Repeat the following entries verbatim, apart from the pictures.
::::
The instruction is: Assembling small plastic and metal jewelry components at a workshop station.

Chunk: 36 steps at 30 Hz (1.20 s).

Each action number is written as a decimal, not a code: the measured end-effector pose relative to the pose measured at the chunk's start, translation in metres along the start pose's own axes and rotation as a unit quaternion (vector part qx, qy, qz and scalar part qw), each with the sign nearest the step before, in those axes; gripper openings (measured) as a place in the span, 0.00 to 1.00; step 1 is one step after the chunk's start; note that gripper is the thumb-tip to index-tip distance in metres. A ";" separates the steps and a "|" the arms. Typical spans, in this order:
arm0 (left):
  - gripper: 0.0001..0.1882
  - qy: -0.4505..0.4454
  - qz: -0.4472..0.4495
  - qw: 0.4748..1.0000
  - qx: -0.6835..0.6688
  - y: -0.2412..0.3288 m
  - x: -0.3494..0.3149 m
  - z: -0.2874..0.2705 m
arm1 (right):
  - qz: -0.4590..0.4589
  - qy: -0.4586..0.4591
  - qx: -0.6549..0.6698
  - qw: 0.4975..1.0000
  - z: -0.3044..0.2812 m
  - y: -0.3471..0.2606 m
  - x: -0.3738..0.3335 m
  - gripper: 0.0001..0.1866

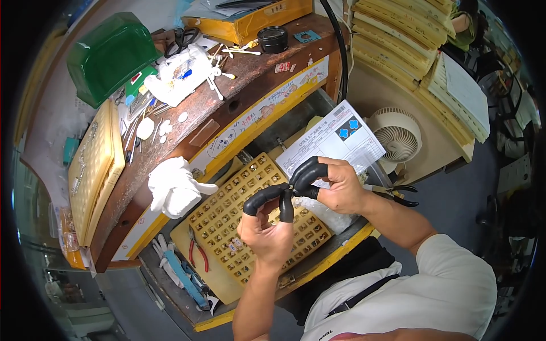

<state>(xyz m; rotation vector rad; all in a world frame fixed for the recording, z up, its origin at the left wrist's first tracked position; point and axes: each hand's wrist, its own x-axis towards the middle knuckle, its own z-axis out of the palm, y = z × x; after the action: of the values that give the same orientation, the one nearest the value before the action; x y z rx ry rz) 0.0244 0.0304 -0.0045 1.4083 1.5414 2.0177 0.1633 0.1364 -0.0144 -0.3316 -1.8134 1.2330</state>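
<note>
My left hand (267,230) and my right hand (335,184) meet above a yellow grid tray (227,227) that holds several small metal parts in its cells. Black finger cots cover the thumbs and forefingers of both hands. Between those fingertips both hands pinch one tiny metal piece (290,187), too small to make out in detail. The tray lies in an open drawer in front of me.
A white cloth (173,184) lies at the bench edge. Red-handled pliers (198,253) rest left of the tray, black-handled pliers (398,194) to the right. A printed sheet (335,139), a small white fan (396,133), a green box (108,54) and stacked yellow trays (398,31) surround the bench.
</note>
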 end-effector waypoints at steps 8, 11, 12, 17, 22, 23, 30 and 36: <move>0.13 0.000 -0.073 0.996 -0.058 0.003 0.000 0.001 | 0.001 -0.008 0.002 1.000 0.001 -0.006 0.003 0.15; 0.12 0.007 -0.082 0.994 -0.075 0.005 0.001 0.004 | 0.004 -0.004 -0.009 1.000 0.001 -0.003 0.001 0.16; 0.12 0.006 -0.082 0.994 -0.076 0.006 0.002 0.004 | 0.004 -0.003 -0.009 1.000 0.001 -0.004 0.000 0.16; 0.12 0.013 -0.111 0.991 -0.077 0.006 0.002 0.005 | -0.011 0.024 0.001 1.000 0.007 -0.004 -0.002 0.19; 0.12 0.029 -0.115 0.987 -0.104 0.007 0.003 0.006 | -0.006 0.037 0.001 0.999 0.007 -0.003 -0.002 0.17; 0.11 0.039 -0.115 0.986 -0.110 0.007 0.003 0.005 | -0.006 0.037 0.001 0.999 0.008 -0.003 -0.002 0.15; 0.12 0.037 -0.100 0.988 -0.111 0.003 0.002 0.006 | 0.091 0.035 0.129 0.987 0.011 -0.002 -0.002 0.12; 0.12 0.010 -0.103 0.989 -0.109 0.005 0.002 0.006 | 0.072 0.033 0.107 0.991 0.007 0.003 -0.004 0.13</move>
<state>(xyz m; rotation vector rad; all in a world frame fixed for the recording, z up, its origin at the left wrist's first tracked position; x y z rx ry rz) 0.0294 0.0334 0.0007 1.1024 1.3628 2.0076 0.1589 0.1312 -0.0198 -0.3821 -1.6053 1.4858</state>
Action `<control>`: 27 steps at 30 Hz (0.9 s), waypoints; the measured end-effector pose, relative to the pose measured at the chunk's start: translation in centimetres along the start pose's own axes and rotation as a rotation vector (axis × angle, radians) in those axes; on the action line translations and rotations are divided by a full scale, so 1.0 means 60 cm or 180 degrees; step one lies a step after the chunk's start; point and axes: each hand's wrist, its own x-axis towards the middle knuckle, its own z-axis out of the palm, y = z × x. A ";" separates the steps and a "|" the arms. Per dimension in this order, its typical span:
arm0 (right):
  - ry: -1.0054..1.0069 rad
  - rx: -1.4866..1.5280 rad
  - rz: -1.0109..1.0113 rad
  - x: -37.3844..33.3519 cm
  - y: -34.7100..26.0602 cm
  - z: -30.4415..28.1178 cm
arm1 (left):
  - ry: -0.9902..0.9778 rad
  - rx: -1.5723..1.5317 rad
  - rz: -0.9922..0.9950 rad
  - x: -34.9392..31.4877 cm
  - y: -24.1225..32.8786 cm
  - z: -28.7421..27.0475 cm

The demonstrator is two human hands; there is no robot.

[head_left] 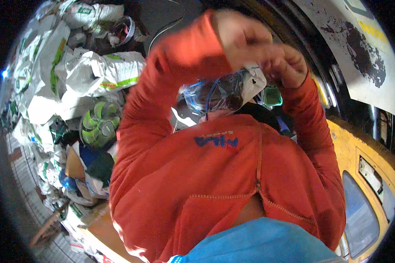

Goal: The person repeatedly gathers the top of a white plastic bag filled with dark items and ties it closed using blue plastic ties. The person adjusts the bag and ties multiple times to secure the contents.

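Observation:
My left hand (243, 35) and my right hand (289, 65) meet in front of my chest, at the upper middle of the view. Both have curled fingers, pressed close together and slightly smeared by motion. Whatever they pinch between them is hidden or too small to make out. Just below them is a clear plastic bag (221, 92) with dark contents. A white sheet-like piece (255, 83) lies at the bag's right side, partly covered by my fingers. Beside it, under my right wrist, shows a small green container (272, 96). Red sleeves cover both my arms.
White sacks (103, 72) are heaped along the left. Among them sit a green fan-like wheel (100, 124) and a bucket (128, 30). A thin cable (166, 27) curves over the dark floor. On the right stands a yellow panel (351, 151) with a window, below a worn white panel (360, 57).

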 end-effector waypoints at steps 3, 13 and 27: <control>-0.0207 0.0807 -0.0368 0.029 -0.012 0.000 | 0.2108 -0.0304 0.0557 -0.006 -0.034 -0.073; 0.0436 0.1277 -0.0491 0.053 -0.077 0.056 | 0.1551 -0.1782 0.0138 0.007 -0.168 0.229; -0.0149 0.1544 -0.0796 0.067 -0.069 0.044 | 0.2160 -0.1896 0.0350 -0.003 -0.146 0.230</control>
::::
## Result
The instruction is: Assembling small plastic and metal jewelry components at a workshop station.

Chunk: 36 steps at 30 Hz (1.20 s).

Each action number is written as a decimal, not a code: the measured end-effector pose relative to the pose measured at the chunk's start, translation in metres along the start pose's own axes and rotation as a unit quaternion (vector part qx, qy, qz and scalar part qw), each with the sign nearest the step before, in those axes; gripper openings (measured) as a place in the span, 0.00 to 1.00; step 1 is one step after the chunk's start; note that gripper is the thumb-tip to index-tip distance in metres. A ";" separates the steps and a "|" the arms. Typical spans, in this order:
arm0 (left):
  - gripper: 0.0001..0.1882
  - qy: -0.4505..0.4454
  - qz: -0.4472..0.4495
  - qw: 0.4748..1.0000
  - qx: -0.6835..0.6688
  - y: -0.2412..0.3288 m
  - x: -0.3494..0.3149 m
  - z: -0.2874..0.2705 m
arm1 (right):
  - qz: -0.4590..0.4589
  - qy: -0.4586..0.4591
  - qx: -0.6549..0.6698
  - qw: 0.4975..1.0000
  - z: -0.3044..0.2812 m
  - y: -0.3471..0.2606 m
  - x: -0.3738..0.3335 m
  - gripper: 0.0001..0.1866


<state>(xyz m; rotation vector rad; all in a world frame fixed for the recording, z up, its origin at the left wrist's first tracked position; point and axes: each hand's wrist, its own x-axis towards the middle knuckle, its own z-axis out of the palm, y = z × x; after the action: of the values that give the same orientation, the one nearest the value before the action; x y z rx ry rz) 0.0244 0.0304 -0.0045 1.4083 1.5414 2.0177 0.1633 0.1364 -0.0144 -0.3316 -1.8134 1.2330</state>
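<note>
My left hand (267,230) and my right hand (335,184) meet above a yellow grid tray (227,227) that holds several small metal parts in its cells. Black finger cots cover the thumbs and forefingers of both hands. Between those fingertips both hands pinch one tiny metal piece (290,187), too small to make out in detail. The tray lies in an open drawer in front of me.
A white cloth (173,184) lies at the bench edge. Red-handled pliers (198,253) rest left of the tray, black-handled pliers (398,194) to the right. A printed sheet (335,139), a small white fan (396,133), a green box (108,54) and stacked yellow trays (398,31) surround the bench.
</note>
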 end-effector waypoints at steps 8, 11, 12, 17, 22, 23, 30 and 36: <move>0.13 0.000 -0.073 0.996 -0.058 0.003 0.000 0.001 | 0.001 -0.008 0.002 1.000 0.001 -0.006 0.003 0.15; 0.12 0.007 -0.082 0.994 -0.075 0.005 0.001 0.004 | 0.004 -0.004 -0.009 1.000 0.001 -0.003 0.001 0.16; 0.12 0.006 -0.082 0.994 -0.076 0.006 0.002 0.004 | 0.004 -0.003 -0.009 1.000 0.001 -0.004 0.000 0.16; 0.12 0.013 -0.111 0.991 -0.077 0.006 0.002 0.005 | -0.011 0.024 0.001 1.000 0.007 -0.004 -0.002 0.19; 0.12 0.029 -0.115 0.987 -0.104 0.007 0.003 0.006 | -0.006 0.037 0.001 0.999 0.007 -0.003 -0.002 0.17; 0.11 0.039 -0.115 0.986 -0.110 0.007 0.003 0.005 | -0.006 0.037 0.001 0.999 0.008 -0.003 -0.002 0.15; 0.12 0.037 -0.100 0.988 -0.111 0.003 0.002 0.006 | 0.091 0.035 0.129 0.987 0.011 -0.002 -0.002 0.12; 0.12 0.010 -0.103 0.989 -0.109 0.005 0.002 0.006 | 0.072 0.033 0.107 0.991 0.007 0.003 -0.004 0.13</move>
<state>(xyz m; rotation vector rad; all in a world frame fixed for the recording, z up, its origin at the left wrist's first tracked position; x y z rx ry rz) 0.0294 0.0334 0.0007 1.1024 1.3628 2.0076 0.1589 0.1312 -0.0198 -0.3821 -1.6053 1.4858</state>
Action `<control>`: 27 steps at 30 Hz (0.9 s), waypoints; the measured end-effector pose, relative to the pose measured at the chunk's start: translation in centimetres along the start pose's own axes and rotation as a rotation vector (axis × angle, radians) in those axes; on the action line translations and rotations are divided by a full scale, so 1.0 means 60 cm or 180 degrees; step one lies a step after the chunk's start; point and axes: each hand's wrist, its own x-axis towards the middle knuckle, its own z-axis out of the palm, y = z × x. A ";" separates the steps and a "|" the arms. Per dimension in this order, its typical span:
arm0 (right):
  - ry: -1.0054..1.0069 rad
  - rx: -1.4866..1.5280 rad
  - rz: -1.0109..1.0113 rad
  - x: -37.3844..33.3519 cm
  - y: -34.7100..26.0602 cm
  - z: -30.4415..28.1178 cm
arm1 (left):
  - ry: -0.9902..0.9778 rad
  - rx: -1.5723..1.5317 rad
  - rz: -0.9922..0.9950 rad
  - x: -34.9392..31.4877 cm
  - y: -24.1225..32.8786 cm
  - z: -28.7421..27.0475 cm

The demonstrator is two human hands; there is no robot.

[head_left] 

Goal: The person repeatedly gathers the top of a white plastic bag filled with dark items and ties it closed using blue plastic ties. The person adjusts the bag and ties multiple times to secure the contents.

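Observation:
My left hand (243, 35) and my right hand (289, 65) meet in front of my chest, at the upper middle of the view. Both have curled fingers, pressed close together and slightly smeared by motion. Whatever they pinch between them is hidden or too small to make out. Just below them is a clear plastic bag (221, 92) with dark contents. A white sheet-like piece (255, 83) lies at the bag's right side, partly covered by my fingers. Beside it, under my right wrist, shows a small green container (272, 96). Red sleeves cover both my arms.
White sacks (103, 72) are heaped along the left. Among them sit a green fan-like wheel (100, 124) and a bucket (128, 30). A thin cable (166, 27) curves over the dark floor. On the right stands a yellow panel (351, 151) with a window, below a worn white panel (360, 57).
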
 end-effector waypoints at steps 3, 13 and 27: <control>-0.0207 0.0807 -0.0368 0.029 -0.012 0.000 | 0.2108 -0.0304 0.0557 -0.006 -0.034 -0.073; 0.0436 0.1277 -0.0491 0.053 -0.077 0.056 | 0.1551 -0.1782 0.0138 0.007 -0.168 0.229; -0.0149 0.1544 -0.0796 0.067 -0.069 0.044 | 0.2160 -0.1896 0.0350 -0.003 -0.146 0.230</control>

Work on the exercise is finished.